El hombre de Galilea

El hombre de Galilea combatió al tornado y a la sequía. Nos habló y sus palabras anidaron en el fondo de nuestro corazones. Y a través de las arterias nos llenó de esperanza.

El hombre de Galilea exigió revelarle nuestros pecados. Los de carne. Los que nos roban el sueño y nos convierten en cómplices de noches que parecen no tener fin.

El hombre de Galilea escuchó paciente. Y su rostro apenas surcado por unas arrugas, se iluminó con una sonrisa amplia. Escuchó a los hombres que habían deseado a las jovencitas que sin previo aviso se convirtieron en mujeres. Notó cómo pasaban la lengua por sus labios recordando sus ansias por devorar las fresas que coronaban sus pechos firmes. Y sonrió aun más adivinando la corriente eléctrica que cruzaba la entrepierna de los no arrepentidos.

El hombre de Galilea acercó su oído a las mujeres que confesaron querer abandonarlo todo cuando ese forastero apareció una tarde de otoño. Brazos y piernas fuertes. Espalda ancha y melena larga. El deseo encarnado. Su mirada lo mismo prometía infierno que cielo. Las mujeres anhelaron revolcarse en su sudor mientras montaban a aquel mustang desbocado.

El hombre de Galilea disfrutó con nuestras confesiones pero no hizo promesas. Expectantes todos, no le quitamos la vista de encima. Y nuestros corazones bombearon sangre tan rápido que sentimos que nos faltaba el aire y empezamos a ver puntitos brillantes aquí y allá.

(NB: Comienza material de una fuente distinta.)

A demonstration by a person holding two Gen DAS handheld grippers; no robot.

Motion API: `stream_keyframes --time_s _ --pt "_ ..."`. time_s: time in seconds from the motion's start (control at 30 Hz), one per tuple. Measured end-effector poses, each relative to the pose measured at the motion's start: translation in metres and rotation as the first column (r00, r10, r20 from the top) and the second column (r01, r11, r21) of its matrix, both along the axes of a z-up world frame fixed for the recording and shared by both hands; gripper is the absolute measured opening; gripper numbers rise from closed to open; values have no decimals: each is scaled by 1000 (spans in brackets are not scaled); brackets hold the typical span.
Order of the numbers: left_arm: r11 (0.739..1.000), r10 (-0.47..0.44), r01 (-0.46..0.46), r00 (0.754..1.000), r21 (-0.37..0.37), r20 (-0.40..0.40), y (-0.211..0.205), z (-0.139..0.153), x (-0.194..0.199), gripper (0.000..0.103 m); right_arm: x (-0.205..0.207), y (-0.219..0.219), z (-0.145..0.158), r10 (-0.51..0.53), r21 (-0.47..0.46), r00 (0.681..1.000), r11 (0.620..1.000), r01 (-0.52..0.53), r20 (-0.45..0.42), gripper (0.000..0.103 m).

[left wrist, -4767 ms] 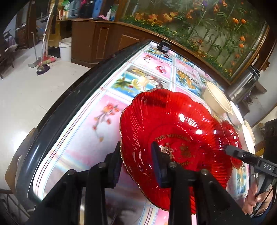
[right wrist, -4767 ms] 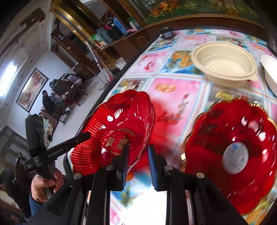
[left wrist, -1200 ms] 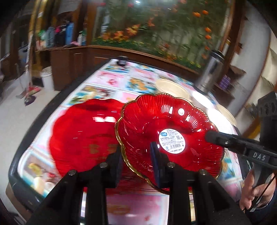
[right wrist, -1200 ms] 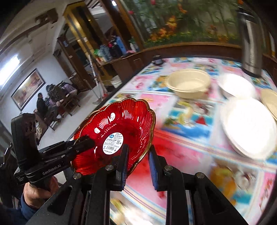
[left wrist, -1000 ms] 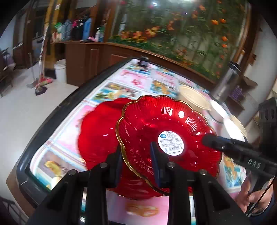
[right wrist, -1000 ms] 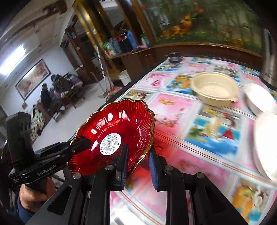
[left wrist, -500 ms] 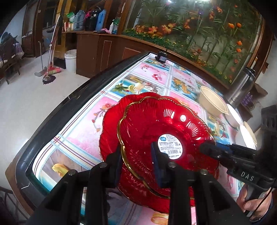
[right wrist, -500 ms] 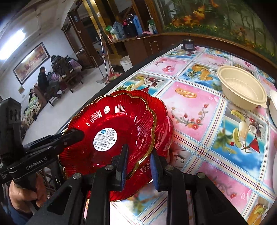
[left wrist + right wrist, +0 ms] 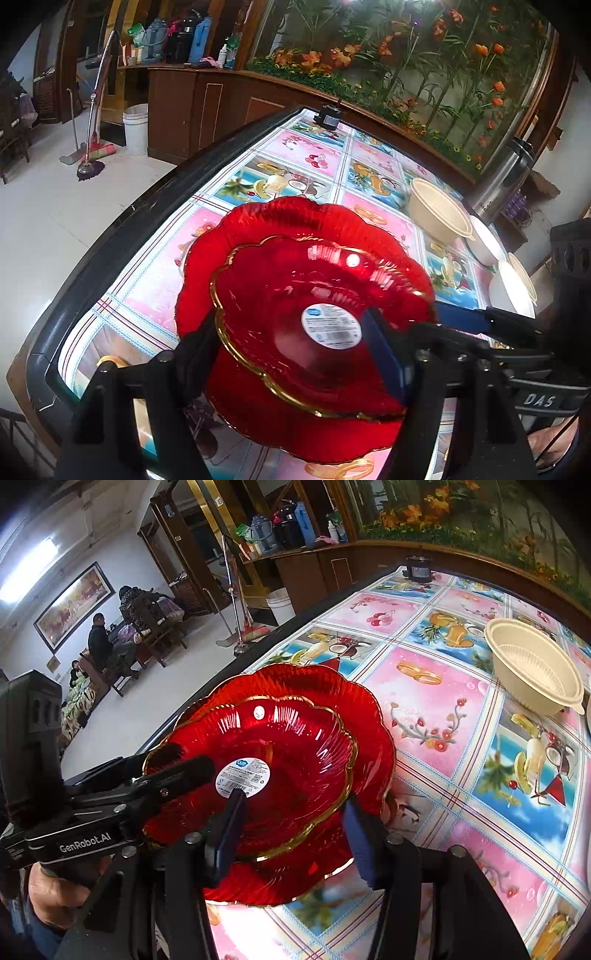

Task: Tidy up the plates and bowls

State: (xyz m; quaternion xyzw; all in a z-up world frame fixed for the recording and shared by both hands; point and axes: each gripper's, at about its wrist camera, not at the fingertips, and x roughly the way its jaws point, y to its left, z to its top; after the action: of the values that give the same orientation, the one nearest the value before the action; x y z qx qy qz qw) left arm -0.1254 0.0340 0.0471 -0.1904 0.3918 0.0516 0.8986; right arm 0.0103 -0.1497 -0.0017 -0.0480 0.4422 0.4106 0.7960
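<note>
Now the small red plate (image 9: 295,295) sits nested on the big red plate (image 9: 362,716) near the bench (image 9: 461,746) left edge. Left gripper (image 9: 291,347) jaws wide open, straddling the near rim, holding nothing. Right gripper (image 9: 291,830) likewise open, empty, rim between jaws. Cream bowl (image 9: 532,668) lies at 2 o'clock, nearer the right gripper, likely next.

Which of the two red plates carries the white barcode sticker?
The upper, smaller red plate with the gold-trimmed scalloped rim; the sticker sits at its centre. The larger red plate lies beneath it on the table and shows no sticker.
</note>
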Motion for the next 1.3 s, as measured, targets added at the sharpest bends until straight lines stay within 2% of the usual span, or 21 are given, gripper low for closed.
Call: stream_keyframes --time_s 0.13,0.27,0.37,0.47,0.57,0.67,0.73,0.8,0.83,0.9,1.0,1.07,1.13,1.23,1.3 --pt "1000 8 -8 1000 15 7 -2 4 -2 84 0 -10 6 -8 40 1000 999 9 -20 60" --pt "1000 18 -18 1000 3 14 2 8 -6 84 -3 -17 15 -6 61 1000 998 7 -7 60" --pt "1000 13 -14 1000 22 29 -1 15 -9 84 0 -33 23 -28 91 1000 995 28 -4 60" --pt "999 0 -3 999 53 46 -6 23 -13 85 17 -59 32 -85 99 996 992 85 3 60" --pt "998 -14 10 998 58 66 -10 30 -16 85 44 -96 42 -190 88 982 978 188 16 60" --pt "998 -23 19 997 52 77 -14 34 -18 85 86 -138 53 -316 58 949 947 315 17 60" --pt "998 -35 31 996 53 80 -18 34 -18 85 117 -174 58 -423 55 906 905 423 1 60" --pt "997 -51 47 996 53 75 -23 34 -17 85 146 -200 59 -508 10 861 861 508 16 60" --pt "997 -61 57 995 55 74 -26 33 -17 85 159 -212 57 -543 -2 840 840 543 5 58" --pt "995 -85 81 994 61 68 -36 33 -15 85 181 -226 52 -583 -27 812 812 582 -25 43" --pt "990 -127 123 990 71 61 -50 31 -13 85 208 -232 41 -626 -105 780 776 622 -2 41" --pt "986 -152 148 987 73 53 -58 30 -12 85 223 -230 33 -632 -159 775 764 626 15 40" --pt "982 -174 171 984 78 45 -66 28 -12 85 234 -233 20 -626 -190 780 767 613 -15 36" --pt "976 -201 197 979 87 37 -75 27 -12 85 236 -227 7 -578 -237 815 799 553 -47 36" --pt "974 -214 210 976 89 38 -79 27 -12 85 225 -214 3 -502 -249 862 845 473 -67 36"
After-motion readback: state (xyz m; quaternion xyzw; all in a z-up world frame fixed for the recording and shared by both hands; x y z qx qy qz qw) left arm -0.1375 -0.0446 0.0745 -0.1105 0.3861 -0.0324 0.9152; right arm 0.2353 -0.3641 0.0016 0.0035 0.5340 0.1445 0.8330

El hombre de Galilea me ordenó que fuera hacia él. Entonces me acunó en su pecho. Su contacto era suave pero también firme. Tiró mi cabeza hacia atrás y me perdí en sus ojos color ámbar con destellos dorados. Tus pecados de carne pagarás en mi cuerpo pero sobre todo con mi sangre. Sé que me deseas. Y sé que serás mías hasta el fin de los tiempos, susurró.

El hombre de Galilea acarició mi cuello y sin perder tiempo, me mordió. Todos contuvieron la respiración. Esta era la eternidad que esperábamos mansos y mustios.

Renacer en el pecado. Dejar atrás el dolor, la miseria, la enfermedad y la vejez. Ser pura pasión. Beber vidas y noches enteras. Repudiar la luz que ciega y aturde.

El hombre de Galilea me brindó mi mejor pecado de sangre… Un orgasmo en las venas.